━━━ EXERCISE INPUT ━━━

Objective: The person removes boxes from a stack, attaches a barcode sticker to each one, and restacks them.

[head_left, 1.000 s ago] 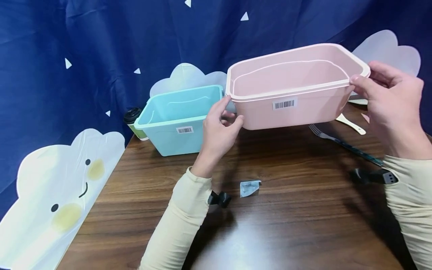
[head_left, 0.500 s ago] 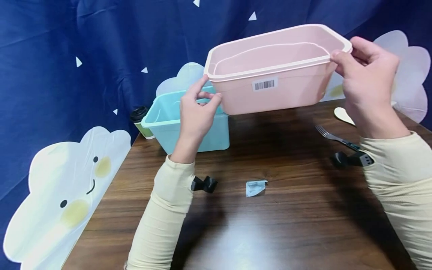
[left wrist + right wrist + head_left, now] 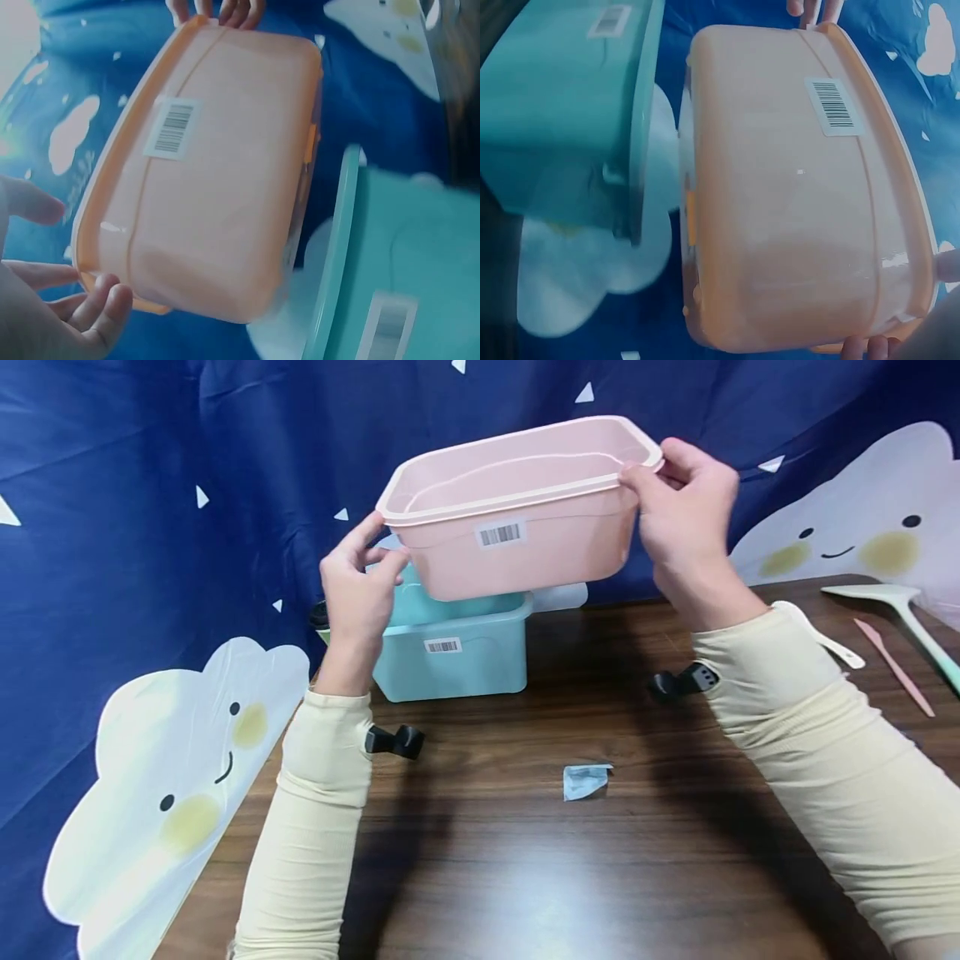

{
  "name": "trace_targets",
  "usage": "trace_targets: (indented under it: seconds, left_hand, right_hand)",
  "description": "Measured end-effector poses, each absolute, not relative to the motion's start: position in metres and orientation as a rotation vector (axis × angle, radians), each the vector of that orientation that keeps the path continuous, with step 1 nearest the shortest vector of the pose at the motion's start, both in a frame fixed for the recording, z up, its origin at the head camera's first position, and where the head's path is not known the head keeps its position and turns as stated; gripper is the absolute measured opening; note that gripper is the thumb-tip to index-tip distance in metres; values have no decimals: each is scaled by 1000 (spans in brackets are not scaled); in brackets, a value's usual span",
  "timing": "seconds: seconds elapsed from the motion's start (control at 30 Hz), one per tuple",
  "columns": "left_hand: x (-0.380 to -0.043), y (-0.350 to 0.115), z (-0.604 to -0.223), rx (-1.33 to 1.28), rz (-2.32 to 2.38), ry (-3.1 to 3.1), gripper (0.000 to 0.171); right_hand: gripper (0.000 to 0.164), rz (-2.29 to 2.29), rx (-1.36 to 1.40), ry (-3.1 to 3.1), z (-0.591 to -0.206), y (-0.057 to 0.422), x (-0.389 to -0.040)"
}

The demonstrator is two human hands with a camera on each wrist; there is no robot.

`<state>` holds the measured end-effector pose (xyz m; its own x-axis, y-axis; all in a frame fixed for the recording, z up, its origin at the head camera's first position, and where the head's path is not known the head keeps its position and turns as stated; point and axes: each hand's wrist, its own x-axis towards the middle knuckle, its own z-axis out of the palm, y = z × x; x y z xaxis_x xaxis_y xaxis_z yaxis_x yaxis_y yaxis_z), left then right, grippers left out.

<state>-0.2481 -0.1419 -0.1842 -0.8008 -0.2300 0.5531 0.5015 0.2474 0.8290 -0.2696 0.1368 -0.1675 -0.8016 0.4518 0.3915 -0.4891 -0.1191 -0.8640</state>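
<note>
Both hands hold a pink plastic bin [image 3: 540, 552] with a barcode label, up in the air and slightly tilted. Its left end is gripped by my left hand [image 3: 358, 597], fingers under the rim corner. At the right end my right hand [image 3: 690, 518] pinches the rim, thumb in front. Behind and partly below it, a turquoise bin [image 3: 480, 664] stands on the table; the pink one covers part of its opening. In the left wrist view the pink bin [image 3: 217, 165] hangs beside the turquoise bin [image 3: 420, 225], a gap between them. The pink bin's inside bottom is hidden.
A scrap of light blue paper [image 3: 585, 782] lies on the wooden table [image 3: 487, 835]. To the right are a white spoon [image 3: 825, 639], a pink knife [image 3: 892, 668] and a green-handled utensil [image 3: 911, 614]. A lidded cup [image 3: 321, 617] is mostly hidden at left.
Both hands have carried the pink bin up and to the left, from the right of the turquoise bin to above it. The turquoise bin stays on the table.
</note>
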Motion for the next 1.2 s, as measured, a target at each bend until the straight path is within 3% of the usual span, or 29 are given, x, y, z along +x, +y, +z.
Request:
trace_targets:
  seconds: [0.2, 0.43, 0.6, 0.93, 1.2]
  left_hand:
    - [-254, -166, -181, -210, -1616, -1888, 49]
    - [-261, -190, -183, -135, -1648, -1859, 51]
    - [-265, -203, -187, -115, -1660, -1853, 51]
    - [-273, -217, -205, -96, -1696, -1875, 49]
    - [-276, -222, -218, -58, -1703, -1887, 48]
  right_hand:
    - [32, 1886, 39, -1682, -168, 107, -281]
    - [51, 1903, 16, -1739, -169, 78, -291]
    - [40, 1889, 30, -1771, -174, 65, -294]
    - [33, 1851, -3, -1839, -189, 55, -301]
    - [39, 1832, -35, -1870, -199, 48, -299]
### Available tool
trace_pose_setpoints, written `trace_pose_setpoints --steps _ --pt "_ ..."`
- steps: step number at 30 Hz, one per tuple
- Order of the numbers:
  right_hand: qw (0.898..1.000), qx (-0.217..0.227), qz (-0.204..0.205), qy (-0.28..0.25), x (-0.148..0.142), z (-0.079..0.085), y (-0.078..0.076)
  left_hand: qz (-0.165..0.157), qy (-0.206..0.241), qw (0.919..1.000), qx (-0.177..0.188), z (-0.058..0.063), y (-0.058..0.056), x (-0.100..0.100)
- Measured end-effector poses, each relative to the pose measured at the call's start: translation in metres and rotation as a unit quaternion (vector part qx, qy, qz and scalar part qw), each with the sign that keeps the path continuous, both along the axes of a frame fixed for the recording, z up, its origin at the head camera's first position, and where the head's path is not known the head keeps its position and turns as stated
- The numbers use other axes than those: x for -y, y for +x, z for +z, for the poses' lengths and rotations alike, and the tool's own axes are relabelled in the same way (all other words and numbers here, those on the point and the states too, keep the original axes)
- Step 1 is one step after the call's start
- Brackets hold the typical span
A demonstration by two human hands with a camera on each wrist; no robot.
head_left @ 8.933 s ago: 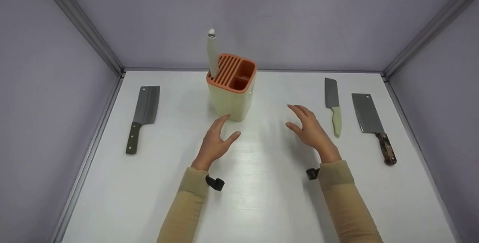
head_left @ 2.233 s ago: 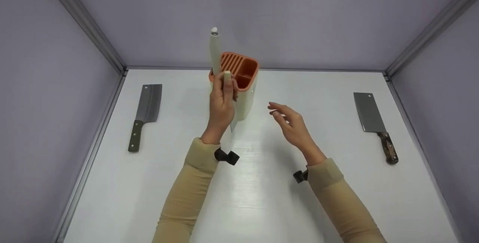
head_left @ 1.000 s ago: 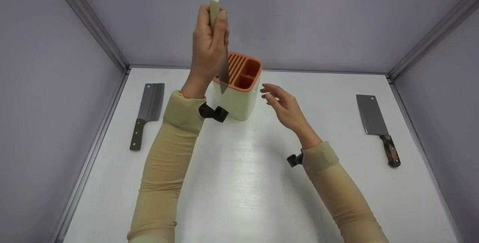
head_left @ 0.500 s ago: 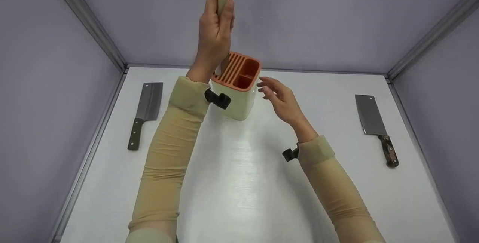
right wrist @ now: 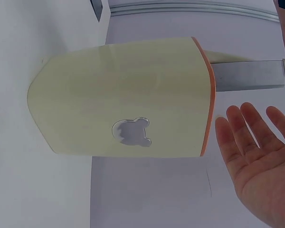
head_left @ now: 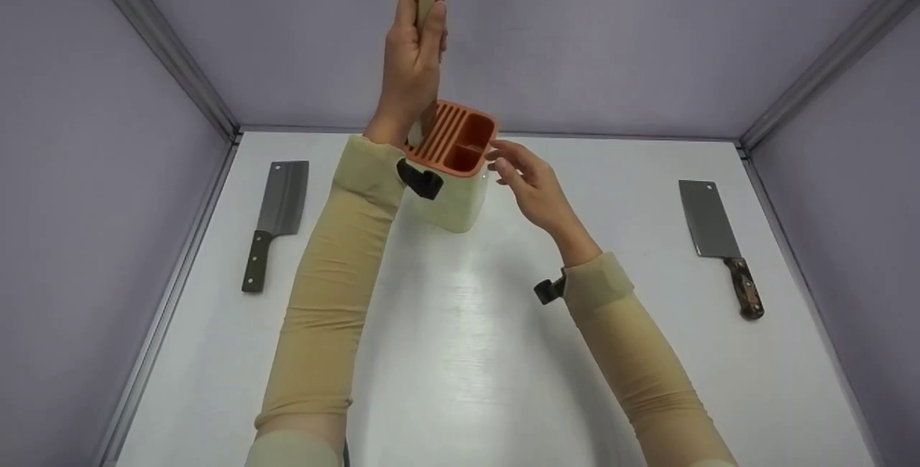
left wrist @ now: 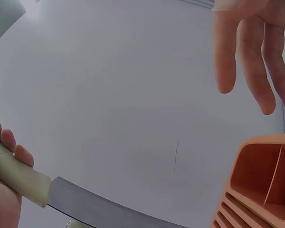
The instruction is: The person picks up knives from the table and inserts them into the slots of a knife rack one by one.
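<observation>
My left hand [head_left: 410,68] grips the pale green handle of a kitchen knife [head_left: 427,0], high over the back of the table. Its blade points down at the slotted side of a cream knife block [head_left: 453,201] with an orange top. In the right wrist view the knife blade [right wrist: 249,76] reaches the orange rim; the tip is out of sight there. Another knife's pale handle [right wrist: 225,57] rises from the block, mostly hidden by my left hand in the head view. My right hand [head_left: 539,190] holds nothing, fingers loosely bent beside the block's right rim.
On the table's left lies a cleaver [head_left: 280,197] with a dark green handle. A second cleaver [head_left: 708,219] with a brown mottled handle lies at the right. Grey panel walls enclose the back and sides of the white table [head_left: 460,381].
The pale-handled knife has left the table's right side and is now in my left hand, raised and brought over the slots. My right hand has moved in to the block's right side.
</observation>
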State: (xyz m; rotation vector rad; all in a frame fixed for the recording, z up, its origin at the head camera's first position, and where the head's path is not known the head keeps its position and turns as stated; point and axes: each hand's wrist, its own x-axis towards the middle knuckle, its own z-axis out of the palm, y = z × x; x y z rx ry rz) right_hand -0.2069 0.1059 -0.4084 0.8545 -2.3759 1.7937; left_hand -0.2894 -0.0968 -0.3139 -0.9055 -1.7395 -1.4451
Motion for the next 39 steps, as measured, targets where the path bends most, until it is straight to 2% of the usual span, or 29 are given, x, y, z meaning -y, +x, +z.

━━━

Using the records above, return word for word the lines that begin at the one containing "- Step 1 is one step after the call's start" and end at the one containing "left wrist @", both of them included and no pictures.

## SOLVED PROBLEM
- Step 1 is one step after the call's start
- Brackets hold the typical span
A demonstration by two human hands with a camera on each wrist; no robot.
head_left @ 8.933 s ago: 
head_left @ 2.233 s ago: 
head_left @ 1.000 s ago: 
head_left @ 0.500 s ago: 
right wrist @ now: 
head_left @ now: 
left wrist @ now: 

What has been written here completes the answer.